Eppure la tecnologia è in pieno movimento. Alla Arioli di Como, meccanotessile, hanno appena presentato la prima macchina per la deposizione al plasma a ciclo continuo sui tessuti. A temperatura ambiente il sistema,sviluppato con l’Università di Milano e la Stazione sperimentale per la Seta, "lima" le superfici dei tessuti e inserisce, via gas ionizzati, atomi, molecole, o film polimerici. «Con la deposizione al plasma – spiega Nicoletta Di Vietro della Plasma Solutions, una spinoff dell’università di Bari – l’inserimento di prodotti chimici può essere minimo e mirato».Anche se passare dalle macchine da laboratorio al ciclo continuo industriale non è uno scherzo.
Una strada alternativa è il sol-gel, una tecnica chimica che consente di produrre, in soluzioni acquose o di alcol, nanostrutture di ossidi metallici, come il nanotitanio, già utilizzato per tende a rivestimenti fotocatalitici (capaci di uccidere batteri o degradare inquinanti con la luce so-lare). «Dentro i nano-reticoli possiamo ospitare varie molecole – spiega Lorenza Draghi di Nanosurfaces, spinoff del Politecnico di Milano – dai profumi a rilascio controllato, a pigmenti che cambiano colore alla luce.

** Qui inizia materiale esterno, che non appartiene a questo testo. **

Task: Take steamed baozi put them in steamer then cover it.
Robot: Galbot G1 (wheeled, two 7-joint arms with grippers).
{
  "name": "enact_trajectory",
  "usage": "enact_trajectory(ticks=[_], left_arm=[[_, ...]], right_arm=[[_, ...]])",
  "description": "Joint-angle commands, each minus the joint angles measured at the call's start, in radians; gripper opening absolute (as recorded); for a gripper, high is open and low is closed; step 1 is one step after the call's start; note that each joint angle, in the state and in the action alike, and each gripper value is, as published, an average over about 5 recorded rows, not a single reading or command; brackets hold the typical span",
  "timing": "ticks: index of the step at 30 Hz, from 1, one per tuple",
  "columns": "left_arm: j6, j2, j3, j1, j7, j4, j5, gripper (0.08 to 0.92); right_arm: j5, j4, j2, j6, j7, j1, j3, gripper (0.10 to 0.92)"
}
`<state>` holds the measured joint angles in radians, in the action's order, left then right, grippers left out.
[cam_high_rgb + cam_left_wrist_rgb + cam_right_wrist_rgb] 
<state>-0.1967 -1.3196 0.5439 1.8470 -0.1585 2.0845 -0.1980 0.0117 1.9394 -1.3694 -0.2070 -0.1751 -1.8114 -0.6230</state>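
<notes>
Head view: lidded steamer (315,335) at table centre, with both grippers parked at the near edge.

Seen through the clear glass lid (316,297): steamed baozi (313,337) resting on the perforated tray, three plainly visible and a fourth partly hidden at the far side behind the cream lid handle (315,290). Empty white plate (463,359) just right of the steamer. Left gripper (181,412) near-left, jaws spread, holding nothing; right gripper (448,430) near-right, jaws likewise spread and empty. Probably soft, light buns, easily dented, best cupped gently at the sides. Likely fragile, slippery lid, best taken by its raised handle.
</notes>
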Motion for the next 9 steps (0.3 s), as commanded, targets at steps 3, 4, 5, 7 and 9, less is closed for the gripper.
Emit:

Il tutto via semplice immersione, e normali macchine di finissaggio. Ma il difficile è la chimica retrostante ». Basta poco, con i sol gel, per ottenere una lana anti-infeltrente, ma con «effetto cartone».
E infine gli enzimi, ovvero i catalizzatori biologici prodotti da micro- organismi più o meno ingegnerizzati. «Alcuni, come l’amilasi, si usano da secoli per togliere l’amido dalle fibre di cotone – spiega Gianfranco Peluso del Cnr di Napoli – altri, come la proteasi, attaccano le micro-scaglie che rivestono le fibre di lana, e le rendono più morbide, ma anche più fragili. Per questo stiamo lavorando su tecniche ibride, in cui la proteasi distrugge e le transglutaminasi contemporaneamente riparano le fibre». « come passarle alla carta vetrata, per toglierne le asperità. Sono trattamenti noti ma delicatissimi – osserva Zegna – gli enzimi agiscono sotto azione meccanica e di temperatura. Basta una piccola variazione e cambia tutto. E anche sulla deposizione al plasma ci stiamo interessando da vari anni». Ma Cucinelli aggiunge: «Non sono contro la ricerca, anzi. Ma vorrei che sviluppasse, anche con le nanotecnologie, coloranti più ecologici. Su questo sì che sono disposto a scommettere».